For the Storage Engine it has to be able to receive data from the INSERT query and index into tantivy. For the SELECT queries we need to push the full text WHERE clause to tantivy and create a Clickhouse column with the result.
Because the full text search query needs to be sent to tantivy we created an SQL function named tantivy, so the syntax for making queries is the following
SELECT primary_id
FROM fulltext_table
WHERE tantivy('full text query here')
The tantivy
SQL function doesn't return anything and has no logic inside. Its only purpose is to validade the input and generate the ASTSelectQuery
.
Inside the storage engine we take the AST parameters and push the query to the Rust implementation inside the folder contrib/tantivysearch.
When data is indexed in tantivy it needs to be commited. That's an expensive job to do every insert so we decided to call it when optimize table is called
OPTIMIZE TABLE fulltext_table FINAL
After the optimization the data is available for queries.
We inserted 39 million texts with an average of 4895 characters, also all the texts were unique. Our testing machine is a n2d-standard-16, 16 CPU, 62.8G Mem, 2 Local SSD 375 GB in RAID 0, on Google Cloud.
In our implementation we were not interested in retrieving the actual text from the search result. That means we chose to return only the ID columns and don't return the text. It would be easy to return the text, but for our use case we just want to have statistics on the data. An example would be to answer how many rows match with the phrase 'covid 19' ? The result for that is a query that runs at the same speed tantivy would run with a little increment of time to copy the result to a Clickhouse column. For the majority of searches we could get the result in milliseconds. Queries using OR operator and matching almost all the texts were slower and could time more than 1 second.

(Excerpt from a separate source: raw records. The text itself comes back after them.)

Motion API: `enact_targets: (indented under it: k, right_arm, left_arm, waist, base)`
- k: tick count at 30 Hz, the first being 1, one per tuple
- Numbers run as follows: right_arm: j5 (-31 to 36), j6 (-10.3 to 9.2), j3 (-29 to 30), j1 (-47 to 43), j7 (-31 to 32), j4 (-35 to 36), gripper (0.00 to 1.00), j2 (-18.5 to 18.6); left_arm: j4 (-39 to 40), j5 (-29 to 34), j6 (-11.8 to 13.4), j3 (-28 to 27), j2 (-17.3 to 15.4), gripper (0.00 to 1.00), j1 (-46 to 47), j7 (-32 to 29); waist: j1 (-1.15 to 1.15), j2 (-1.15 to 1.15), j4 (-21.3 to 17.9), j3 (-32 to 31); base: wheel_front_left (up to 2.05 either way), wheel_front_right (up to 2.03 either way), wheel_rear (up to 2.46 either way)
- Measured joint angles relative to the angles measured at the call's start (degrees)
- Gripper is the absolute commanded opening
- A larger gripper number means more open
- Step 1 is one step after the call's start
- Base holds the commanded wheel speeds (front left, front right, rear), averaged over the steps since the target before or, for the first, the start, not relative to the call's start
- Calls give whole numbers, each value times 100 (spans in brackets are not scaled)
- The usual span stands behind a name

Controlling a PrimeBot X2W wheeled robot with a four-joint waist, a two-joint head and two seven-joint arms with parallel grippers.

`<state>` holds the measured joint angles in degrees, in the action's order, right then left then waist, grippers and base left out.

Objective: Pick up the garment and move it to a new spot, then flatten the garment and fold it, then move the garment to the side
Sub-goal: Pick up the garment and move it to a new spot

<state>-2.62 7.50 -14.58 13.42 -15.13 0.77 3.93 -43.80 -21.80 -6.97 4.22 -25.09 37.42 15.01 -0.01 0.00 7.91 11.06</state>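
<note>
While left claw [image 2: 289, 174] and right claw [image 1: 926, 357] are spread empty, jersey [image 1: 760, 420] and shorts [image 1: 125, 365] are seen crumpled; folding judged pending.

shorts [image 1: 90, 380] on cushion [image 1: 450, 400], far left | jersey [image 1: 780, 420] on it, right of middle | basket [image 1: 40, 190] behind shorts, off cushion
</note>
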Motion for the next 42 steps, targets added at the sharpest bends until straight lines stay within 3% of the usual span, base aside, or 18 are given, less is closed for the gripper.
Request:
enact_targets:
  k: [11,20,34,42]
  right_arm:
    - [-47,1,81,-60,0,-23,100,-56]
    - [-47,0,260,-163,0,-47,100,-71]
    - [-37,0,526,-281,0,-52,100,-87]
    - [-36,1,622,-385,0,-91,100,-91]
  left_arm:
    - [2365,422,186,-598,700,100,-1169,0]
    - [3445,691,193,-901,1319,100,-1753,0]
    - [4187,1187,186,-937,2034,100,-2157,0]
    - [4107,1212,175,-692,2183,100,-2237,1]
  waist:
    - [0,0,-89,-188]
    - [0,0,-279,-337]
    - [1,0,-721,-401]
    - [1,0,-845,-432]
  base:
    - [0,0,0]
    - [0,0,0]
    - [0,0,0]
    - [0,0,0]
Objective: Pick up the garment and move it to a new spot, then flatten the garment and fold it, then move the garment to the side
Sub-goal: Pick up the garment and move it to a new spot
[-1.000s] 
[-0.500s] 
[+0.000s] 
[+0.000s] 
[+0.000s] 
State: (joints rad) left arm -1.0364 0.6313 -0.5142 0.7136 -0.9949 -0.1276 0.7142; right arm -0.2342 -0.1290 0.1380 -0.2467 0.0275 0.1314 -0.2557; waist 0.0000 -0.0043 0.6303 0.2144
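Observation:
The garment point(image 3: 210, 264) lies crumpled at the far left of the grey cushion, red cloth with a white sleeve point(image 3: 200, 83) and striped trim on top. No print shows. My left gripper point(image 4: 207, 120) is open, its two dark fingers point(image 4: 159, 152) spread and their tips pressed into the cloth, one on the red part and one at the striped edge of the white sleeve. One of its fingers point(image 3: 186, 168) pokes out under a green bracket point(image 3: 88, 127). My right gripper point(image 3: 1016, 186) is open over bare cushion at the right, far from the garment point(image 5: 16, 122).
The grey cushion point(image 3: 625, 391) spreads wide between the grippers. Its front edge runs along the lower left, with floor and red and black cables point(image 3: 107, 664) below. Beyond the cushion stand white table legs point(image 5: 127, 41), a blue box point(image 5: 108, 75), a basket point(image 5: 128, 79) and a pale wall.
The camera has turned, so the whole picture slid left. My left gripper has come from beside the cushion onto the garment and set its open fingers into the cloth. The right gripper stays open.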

Another use case is that we have a table with dozens of columns that is related to our fulltext_table by an ID. So we would have a query like this
SELECT *
FROM a_very_big_table
WHERE
-- many_filters_here
AND primary_id IN (
SELECT primary_id
FROM fulltext_table
WHERE tantivy('full text query here')
)
Also we wanted to do many different queries, all with the same text filter, and running in parallel. Instead of doing the same query on tantivy at the same time, with the same result, we implemented a concurrent bounded cache mechanism that we can set a TTL and perform a single computation for multiple parallel queries on the same input resolving the same result to all once done. We noticed that the speed of those queries were fast making this solution very promising.
Other alternatives to this is to use data skipping indexes or implement something akin to an inverted index on SQL directly.
Data skipping indexes requires a lot of parameter tuning and it is very tricky to make they work with the SQL functions. Even with all that tuning we got very poor performance.
Inverted index is an interesting solution, but it is very complex to implement and requires an external tokenizer and big complicated queries to search the data. The performance is better than data skipping indexes but still too slow for a real scenario.